» Data excerpt:
┄┄┄┄┄┄

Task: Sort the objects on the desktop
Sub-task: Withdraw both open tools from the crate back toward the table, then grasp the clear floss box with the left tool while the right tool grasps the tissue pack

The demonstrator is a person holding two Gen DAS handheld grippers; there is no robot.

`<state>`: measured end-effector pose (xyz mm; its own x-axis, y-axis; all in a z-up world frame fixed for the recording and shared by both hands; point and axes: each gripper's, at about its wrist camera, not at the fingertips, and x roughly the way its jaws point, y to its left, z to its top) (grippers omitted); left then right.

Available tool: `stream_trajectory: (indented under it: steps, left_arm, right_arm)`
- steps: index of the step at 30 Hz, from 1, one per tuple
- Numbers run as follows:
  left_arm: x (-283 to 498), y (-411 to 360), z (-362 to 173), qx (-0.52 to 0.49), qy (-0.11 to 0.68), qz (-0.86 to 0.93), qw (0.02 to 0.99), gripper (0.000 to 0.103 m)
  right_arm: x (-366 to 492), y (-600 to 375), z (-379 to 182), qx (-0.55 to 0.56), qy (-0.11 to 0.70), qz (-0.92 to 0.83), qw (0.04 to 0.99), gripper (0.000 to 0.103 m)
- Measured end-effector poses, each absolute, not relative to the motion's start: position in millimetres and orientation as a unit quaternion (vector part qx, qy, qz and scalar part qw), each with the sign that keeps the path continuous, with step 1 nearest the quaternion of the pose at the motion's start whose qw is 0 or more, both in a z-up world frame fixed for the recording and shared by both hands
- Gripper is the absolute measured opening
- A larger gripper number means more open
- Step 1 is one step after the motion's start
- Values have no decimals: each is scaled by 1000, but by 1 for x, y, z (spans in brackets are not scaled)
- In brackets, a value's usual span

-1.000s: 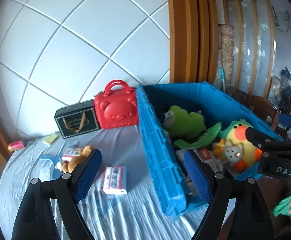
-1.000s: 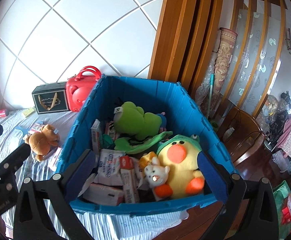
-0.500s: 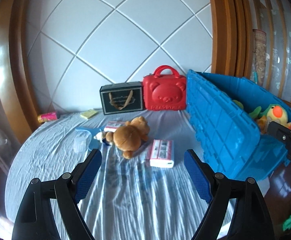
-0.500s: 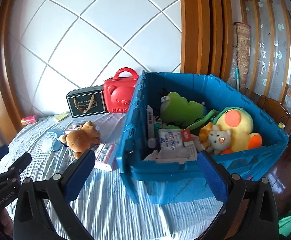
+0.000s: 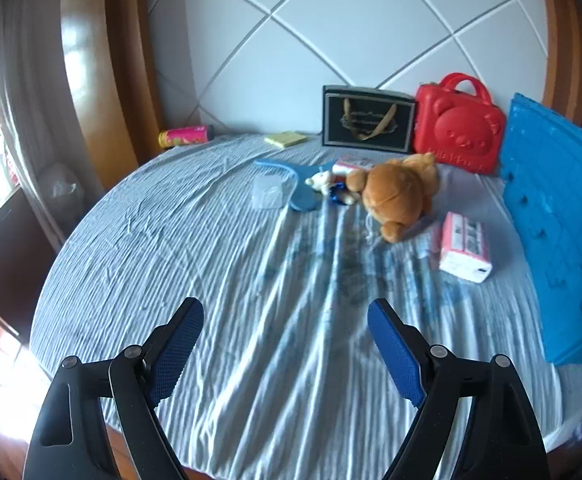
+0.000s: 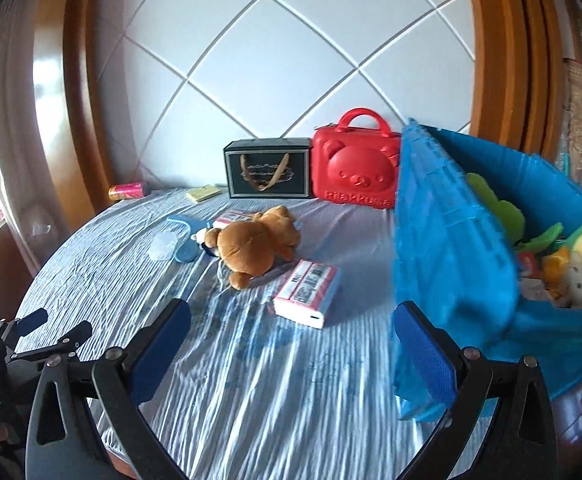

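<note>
A brown plush bear [image 5: 397,196] [image 6: 257,242] lies on the striped tablecloth, a small white toy [image 5: 322,181] at its head. A pink-and-white tissue pack [image 5: 464,247] [image 6: 307,293] lies to its right, a second pack [image 6: 231,218] behind it. The blue crate [image 5: 559,216] [image 6: 451,248] at the right holds plush toys and packs. My left gripper [image 5: 285,346] hovers open over bare cloth, well short of the bear. My right gripper [image 6: 291,340] is open too, just short of the tissue pack, and nothing sits between its fingers.
A red bear case [image 6: 355,170] and a black gift box [image 6: 267,168] stand at the wall. A pink can [image 5: 185,136], a yellow note pad [image 5: 287,138], a blue flat piece [image 5: 291,184] and a clear lid [image 5: 267,194] lie at the back left. The table's round edge [image 5: 63,360] is near.
Both grippers swung left away from the crate and dropped toward the table. The left view now shows the bear and open cloth; the crate has slid to the right edge.
</note>
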<state>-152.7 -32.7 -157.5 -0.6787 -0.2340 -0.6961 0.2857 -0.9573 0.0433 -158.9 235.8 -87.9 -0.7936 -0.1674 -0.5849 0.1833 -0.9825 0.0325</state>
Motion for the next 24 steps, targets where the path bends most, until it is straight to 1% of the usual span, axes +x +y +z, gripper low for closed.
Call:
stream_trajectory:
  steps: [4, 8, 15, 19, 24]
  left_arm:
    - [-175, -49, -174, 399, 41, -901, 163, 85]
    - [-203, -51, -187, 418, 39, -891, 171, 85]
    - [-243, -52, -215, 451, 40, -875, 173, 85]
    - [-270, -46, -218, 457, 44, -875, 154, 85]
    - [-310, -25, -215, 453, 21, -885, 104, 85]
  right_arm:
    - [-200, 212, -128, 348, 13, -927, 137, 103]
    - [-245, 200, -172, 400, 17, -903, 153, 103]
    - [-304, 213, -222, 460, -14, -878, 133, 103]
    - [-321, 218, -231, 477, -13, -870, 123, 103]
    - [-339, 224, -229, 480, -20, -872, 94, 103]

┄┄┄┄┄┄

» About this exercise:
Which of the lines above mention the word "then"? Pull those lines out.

» Exercise response:
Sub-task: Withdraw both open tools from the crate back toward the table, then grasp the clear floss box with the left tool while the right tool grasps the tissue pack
`<state>`: measured end-effector pose (xyz mm; its own x-axis, y-axis; all in a z-up world frame fixed for the recording and shared by both hands; point and axes: each gripper's, at about its wrist camera, not at the fingertips, and x roughly the way its jaws point, y to its left, z to its top) (grippers omitted); left then right.

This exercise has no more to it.